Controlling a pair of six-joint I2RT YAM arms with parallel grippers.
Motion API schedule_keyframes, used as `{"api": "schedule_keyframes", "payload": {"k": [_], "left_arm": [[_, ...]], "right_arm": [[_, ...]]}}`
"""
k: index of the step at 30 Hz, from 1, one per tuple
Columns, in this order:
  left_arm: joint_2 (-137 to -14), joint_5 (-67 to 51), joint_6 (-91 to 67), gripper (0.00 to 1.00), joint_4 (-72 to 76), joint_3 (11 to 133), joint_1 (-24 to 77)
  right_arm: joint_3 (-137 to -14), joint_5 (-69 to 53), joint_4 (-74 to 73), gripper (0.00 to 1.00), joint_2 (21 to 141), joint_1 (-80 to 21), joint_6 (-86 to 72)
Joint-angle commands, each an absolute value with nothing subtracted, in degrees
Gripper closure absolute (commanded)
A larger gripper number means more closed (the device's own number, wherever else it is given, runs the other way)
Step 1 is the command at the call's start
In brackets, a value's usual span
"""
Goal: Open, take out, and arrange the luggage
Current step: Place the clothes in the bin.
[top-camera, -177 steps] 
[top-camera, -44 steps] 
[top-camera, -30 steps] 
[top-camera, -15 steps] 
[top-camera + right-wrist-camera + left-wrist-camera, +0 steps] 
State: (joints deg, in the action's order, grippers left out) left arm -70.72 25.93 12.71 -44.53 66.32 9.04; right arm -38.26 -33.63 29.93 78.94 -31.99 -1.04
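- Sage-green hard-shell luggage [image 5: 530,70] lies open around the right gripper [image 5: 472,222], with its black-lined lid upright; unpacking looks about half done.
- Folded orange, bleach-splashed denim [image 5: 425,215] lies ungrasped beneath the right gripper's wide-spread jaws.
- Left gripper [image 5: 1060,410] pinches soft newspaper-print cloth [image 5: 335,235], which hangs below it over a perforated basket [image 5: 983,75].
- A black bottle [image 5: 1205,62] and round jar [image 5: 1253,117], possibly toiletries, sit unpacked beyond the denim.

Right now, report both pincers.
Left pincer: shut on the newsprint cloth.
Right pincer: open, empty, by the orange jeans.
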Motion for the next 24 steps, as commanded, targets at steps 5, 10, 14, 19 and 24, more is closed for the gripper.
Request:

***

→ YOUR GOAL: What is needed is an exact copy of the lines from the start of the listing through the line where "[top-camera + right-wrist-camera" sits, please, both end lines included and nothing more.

→ SOLUTION BELOW:
Controlling a pair of six-joint I2RT YAM arms with parallel grippers.
Motion API schedule_keyframes, used as `{"api": "schedule_keyframes", "payload": {"k": [_], "left_arm": [[_, ...]], "right_arm": [[_, ...]]}}`
"""
k: index of the step at 30 Hz, from 1, one per tuple
Columns, in this order:
  left_arm: joint_2 (-137 to -14), joint_5 (-67 to 51), joint_6 (-91 to 67), gripper (0.00 to 1.00), joint_4 (-72 to 76), joint_3 (11 to 133), joint_1 (-24 to 77)
  right_arm: joint_3 (-137 to -14), joint_5 (-69 to 53), joint_4 (-74 to 73), gripper (0.00 to 1.00), joint_2 (21 to 141), joint_1 (-80 to 21), joint_6 (-86 to 72)
Joint-angle commands, each an absolute value with nothing subtracted, in degrees
Gripper closure absolute (commanded)
A larger gripper number means more closed (the device's own number, wherever else it is given, runs the other way)
Step 1 is the command at the call's start
In brackets, a value's usual span
"""
Goal: Open, take out, and arrange the luggage
Current step: Place the clothes in the bin.
[top-camera, -177 steps] 
[top-camera, -44 steps] 
[top-camera, -30 steps] 
[top-camera, -15 steps] 
[top-camera + right-wrist-camera + left-wrist-camera, +0 steps] 

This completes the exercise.